A few blog posts ago I mentioned how Dr. So told a group of APAMSA Hepatitis B conference participants that before one does any screening/outreach, you make sure there are institutions in the community that let the patients go on to the next step. In other words, if you educate them about the susceptibility and severity of hepatitis B, make sure there are places for people to get screens and vaccinations. Many people don't have primary care physicians or don't have health insurance, don't want to get registered in the health system, whatever. If you do a screening event, make sure that people have somewhere to get to get care.

Today that message was reiterated at a dinner discussion hosted by Team HBV at Harvard, featuring Dr. Daryl Lau, an associate professor of medicine at HMS and Director of Translational Liver Research at Beth Israel Deaconess Medical Center. She told us a story about the community outreach work she did in Houston some years back at an Asian health fair. She and a team of GI doctors and graduate students and research associates set up a station at the fair and administered hepatitis B screens to about 500 people.
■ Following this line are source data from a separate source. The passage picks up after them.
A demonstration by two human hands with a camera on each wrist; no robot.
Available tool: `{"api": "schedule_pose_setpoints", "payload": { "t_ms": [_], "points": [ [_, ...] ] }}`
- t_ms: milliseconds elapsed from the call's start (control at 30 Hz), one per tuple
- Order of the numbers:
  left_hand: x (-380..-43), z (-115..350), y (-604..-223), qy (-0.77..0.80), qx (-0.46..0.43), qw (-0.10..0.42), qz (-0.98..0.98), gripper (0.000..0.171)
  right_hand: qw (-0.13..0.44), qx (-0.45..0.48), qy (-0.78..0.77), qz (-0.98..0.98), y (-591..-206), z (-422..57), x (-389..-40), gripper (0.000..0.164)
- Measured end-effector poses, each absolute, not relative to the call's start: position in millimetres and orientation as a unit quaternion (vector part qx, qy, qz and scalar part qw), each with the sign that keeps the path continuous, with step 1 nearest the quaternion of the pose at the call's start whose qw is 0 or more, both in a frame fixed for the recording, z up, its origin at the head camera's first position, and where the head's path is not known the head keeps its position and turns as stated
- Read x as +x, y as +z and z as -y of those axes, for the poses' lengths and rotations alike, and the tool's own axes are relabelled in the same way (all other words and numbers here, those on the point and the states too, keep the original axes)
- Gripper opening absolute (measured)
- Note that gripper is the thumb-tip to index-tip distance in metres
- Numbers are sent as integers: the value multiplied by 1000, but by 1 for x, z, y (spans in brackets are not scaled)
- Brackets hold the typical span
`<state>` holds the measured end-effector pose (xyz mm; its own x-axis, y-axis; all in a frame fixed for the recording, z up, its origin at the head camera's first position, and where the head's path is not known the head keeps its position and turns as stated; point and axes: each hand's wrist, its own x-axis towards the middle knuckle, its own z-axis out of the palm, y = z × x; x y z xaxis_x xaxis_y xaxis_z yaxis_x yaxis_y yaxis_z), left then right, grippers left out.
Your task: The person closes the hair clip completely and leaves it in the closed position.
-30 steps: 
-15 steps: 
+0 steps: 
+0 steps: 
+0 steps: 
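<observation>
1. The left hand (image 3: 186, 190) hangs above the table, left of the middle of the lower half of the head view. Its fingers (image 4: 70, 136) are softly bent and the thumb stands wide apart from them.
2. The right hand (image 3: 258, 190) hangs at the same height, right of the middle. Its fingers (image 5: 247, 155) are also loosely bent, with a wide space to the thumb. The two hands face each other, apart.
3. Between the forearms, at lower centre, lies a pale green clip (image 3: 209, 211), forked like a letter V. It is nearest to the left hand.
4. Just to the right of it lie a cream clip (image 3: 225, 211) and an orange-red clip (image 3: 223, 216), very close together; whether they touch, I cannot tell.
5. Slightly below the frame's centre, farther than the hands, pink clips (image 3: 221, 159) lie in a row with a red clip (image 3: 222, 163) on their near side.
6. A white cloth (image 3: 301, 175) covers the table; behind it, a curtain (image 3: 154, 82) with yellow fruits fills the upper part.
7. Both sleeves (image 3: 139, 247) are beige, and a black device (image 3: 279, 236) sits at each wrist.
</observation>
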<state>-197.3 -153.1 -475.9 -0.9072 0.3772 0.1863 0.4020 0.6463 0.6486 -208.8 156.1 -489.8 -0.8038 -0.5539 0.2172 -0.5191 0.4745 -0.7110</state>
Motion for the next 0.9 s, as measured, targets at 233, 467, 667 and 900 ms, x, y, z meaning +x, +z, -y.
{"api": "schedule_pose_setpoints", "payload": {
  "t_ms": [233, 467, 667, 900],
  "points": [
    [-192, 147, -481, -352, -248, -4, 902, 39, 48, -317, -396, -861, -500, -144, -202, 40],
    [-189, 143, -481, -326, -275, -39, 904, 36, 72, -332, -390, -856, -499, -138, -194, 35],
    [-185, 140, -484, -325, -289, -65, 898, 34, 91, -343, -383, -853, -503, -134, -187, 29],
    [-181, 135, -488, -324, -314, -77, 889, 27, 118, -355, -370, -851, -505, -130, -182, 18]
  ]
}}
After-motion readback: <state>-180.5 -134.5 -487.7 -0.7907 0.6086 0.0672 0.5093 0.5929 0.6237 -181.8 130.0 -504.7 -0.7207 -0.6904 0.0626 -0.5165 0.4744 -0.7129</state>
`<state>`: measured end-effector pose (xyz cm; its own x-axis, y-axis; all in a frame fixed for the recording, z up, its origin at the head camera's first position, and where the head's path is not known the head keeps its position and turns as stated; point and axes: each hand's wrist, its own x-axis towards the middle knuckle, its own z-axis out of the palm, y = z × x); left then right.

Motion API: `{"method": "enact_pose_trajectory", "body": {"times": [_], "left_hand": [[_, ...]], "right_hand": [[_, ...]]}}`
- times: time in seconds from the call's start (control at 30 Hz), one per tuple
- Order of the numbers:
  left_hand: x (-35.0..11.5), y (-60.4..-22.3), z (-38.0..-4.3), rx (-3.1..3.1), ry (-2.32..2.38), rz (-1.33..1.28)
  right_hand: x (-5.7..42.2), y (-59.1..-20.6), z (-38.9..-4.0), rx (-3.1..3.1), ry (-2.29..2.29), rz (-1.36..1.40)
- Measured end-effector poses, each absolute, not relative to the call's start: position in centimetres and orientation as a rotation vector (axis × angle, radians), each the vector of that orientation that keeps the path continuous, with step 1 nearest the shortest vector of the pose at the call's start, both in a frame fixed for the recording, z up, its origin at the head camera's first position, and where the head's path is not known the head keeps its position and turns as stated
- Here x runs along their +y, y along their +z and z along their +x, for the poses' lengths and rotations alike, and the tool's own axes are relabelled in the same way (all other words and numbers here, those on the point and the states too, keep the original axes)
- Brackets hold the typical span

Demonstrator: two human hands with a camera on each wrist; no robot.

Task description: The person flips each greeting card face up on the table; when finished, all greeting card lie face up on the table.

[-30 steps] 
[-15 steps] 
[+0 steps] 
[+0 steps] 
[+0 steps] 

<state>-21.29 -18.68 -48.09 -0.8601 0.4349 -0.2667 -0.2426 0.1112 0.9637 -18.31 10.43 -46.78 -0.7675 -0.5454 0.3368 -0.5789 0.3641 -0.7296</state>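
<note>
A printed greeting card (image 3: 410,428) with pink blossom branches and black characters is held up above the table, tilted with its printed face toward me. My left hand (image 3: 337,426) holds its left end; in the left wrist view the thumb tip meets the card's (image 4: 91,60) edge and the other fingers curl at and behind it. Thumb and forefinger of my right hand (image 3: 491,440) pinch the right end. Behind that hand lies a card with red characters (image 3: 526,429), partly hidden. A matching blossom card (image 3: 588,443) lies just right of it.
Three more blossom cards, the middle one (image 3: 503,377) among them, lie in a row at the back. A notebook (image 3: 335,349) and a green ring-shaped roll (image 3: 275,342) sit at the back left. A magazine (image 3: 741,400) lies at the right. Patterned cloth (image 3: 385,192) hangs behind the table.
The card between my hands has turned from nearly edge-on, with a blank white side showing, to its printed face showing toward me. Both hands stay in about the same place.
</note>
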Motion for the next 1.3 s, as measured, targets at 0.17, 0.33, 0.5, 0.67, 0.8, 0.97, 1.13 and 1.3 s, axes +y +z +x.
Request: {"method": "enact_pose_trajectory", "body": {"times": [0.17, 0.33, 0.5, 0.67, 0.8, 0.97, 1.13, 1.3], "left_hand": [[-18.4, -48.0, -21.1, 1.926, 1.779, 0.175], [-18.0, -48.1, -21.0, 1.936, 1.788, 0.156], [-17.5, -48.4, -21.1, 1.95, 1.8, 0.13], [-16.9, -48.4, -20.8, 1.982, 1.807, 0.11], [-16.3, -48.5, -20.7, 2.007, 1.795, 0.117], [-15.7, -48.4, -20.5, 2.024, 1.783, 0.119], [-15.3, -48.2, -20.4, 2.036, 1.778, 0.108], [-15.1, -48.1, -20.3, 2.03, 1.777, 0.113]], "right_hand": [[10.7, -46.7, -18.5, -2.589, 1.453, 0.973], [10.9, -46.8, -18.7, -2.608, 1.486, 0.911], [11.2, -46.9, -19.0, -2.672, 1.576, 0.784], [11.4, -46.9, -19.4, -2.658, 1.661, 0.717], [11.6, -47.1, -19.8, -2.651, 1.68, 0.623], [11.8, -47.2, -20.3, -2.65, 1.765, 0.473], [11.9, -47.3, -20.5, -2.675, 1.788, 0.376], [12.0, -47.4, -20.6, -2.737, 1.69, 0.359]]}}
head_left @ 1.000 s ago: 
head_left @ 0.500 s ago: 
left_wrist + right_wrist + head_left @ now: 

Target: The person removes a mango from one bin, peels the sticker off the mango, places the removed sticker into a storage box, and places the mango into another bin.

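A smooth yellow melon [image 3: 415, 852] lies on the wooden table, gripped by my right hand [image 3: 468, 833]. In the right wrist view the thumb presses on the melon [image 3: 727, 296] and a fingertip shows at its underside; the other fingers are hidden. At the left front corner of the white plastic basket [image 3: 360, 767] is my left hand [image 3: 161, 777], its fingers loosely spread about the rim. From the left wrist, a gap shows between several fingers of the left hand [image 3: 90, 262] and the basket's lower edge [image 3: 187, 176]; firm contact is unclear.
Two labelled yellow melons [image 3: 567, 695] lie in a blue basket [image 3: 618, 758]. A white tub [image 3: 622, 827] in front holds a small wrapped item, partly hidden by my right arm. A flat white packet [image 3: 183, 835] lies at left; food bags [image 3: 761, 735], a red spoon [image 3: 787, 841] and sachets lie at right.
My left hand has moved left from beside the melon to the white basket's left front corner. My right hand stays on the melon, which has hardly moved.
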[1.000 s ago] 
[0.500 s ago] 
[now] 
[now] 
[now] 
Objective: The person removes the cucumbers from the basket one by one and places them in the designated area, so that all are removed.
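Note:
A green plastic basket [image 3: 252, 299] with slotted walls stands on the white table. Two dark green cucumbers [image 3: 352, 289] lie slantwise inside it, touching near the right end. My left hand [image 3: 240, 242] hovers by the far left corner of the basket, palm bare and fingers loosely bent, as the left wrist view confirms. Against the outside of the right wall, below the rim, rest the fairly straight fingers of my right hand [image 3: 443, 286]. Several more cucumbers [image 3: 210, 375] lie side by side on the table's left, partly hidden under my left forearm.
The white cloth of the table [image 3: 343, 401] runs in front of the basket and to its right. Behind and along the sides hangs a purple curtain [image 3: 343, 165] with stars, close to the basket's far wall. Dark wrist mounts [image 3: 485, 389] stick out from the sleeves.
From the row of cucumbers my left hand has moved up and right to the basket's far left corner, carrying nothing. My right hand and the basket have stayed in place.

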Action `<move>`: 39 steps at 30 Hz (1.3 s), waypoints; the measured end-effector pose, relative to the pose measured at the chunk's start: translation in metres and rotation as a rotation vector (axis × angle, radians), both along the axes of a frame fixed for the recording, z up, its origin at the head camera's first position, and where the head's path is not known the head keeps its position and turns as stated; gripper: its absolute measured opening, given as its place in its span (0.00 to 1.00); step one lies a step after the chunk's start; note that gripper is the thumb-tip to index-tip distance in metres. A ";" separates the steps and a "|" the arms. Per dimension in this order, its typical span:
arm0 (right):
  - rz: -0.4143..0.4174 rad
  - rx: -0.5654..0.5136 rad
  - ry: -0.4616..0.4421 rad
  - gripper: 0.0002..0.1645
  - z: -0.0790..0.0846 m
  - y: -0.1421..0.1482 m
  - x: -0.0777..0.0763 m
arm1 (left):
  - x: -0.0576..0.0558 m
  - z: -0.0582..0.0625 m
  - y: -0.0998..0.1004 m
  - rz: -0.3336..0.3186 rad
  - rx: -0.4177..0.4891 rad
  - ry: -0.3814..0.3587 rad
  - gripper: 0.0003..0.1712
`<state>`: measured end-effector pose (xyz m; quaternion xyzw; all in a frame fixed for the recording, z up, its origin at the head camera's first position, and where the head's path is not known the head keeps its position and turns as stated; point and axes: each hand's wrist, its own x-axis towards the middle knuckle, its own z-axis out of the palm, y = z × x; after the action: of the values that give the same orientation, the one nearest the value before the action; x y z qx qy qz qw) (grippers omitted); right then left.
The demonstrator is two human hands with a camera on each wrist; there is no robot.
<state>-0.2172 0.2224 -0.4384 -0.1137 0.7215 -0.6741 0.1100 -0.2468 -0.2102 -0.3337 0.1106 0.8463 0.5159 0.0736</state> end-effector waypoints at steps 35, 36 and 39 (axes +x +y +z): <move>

While people waited for their turn with the phlebotomists, they filled out 15-ish-item educational surveys. To boost response rate, they wouldn't get their blood tube until they handed in a survey, and there were volunteers walking around offering to clarify questions and to essentially make sure they were doing the surveys. In the waiting area, people could also view a educational video about hepatitis B. They found some pretty analyzable things about the cohort there, such as frequency of misperceptions concerning transmission.

They were testing out a new quick HBsAg screening kit that would give results in just a few minutes, but they also checked with serological testing in Dr. Lau's lab. As expected with any Asian American population, there's a significant number who turn out to be chronically infected and they didn't know it. In this case, thirty-something people had chronic hepatitis B, who were then contacted and advised to see their PCP.

Tough thing is, many people didn't have PCPs or health insurace. So one would feel bad for doing these screens and scaring chronic carriers who did not have the means to seek care. So, while these people were not her patients (and I think might've not been able to register as her patient if they lacked insurance?), Dr. Lau met with them and gave them advice. I've from another physician that sometimes the most important job of being a doctor is just giving advice, being sympathetic to the patient's needs and listening carefully to their concerns.

Sometimes these patients would bring their families; finding out you have a disease is a big deal. In our outreach, we are cognizant of the major role that families play in Asian cultures. We mention that getting screened and vaccinated helps protect their family. We hope that our brochures can be left on the kitchen table and spark a discussion in the family. Some people in the ESL classes we visit seemed especially concerned about vertical transmission and how to prevent it; I surmise that they asked those questions because they are/know carriers who plan to have children.

Moral of the day is: if you're doing screenings in a community setting, partner with PCPs. Research how much people have access to health care in your area.

Luckily, in our outreach population, people can turn to Free Care and MassHealth. Data from the Boston Public Health Commission show that >96% of Asians in Boston have health care coverage (I suppose illegal immigrants are excluded), but only 71%, the lowest of all ethnic groups, have a primary care provider. I think people don't know they have all these resources at their disposal, or they see them as unnecessary (I feel healthy!).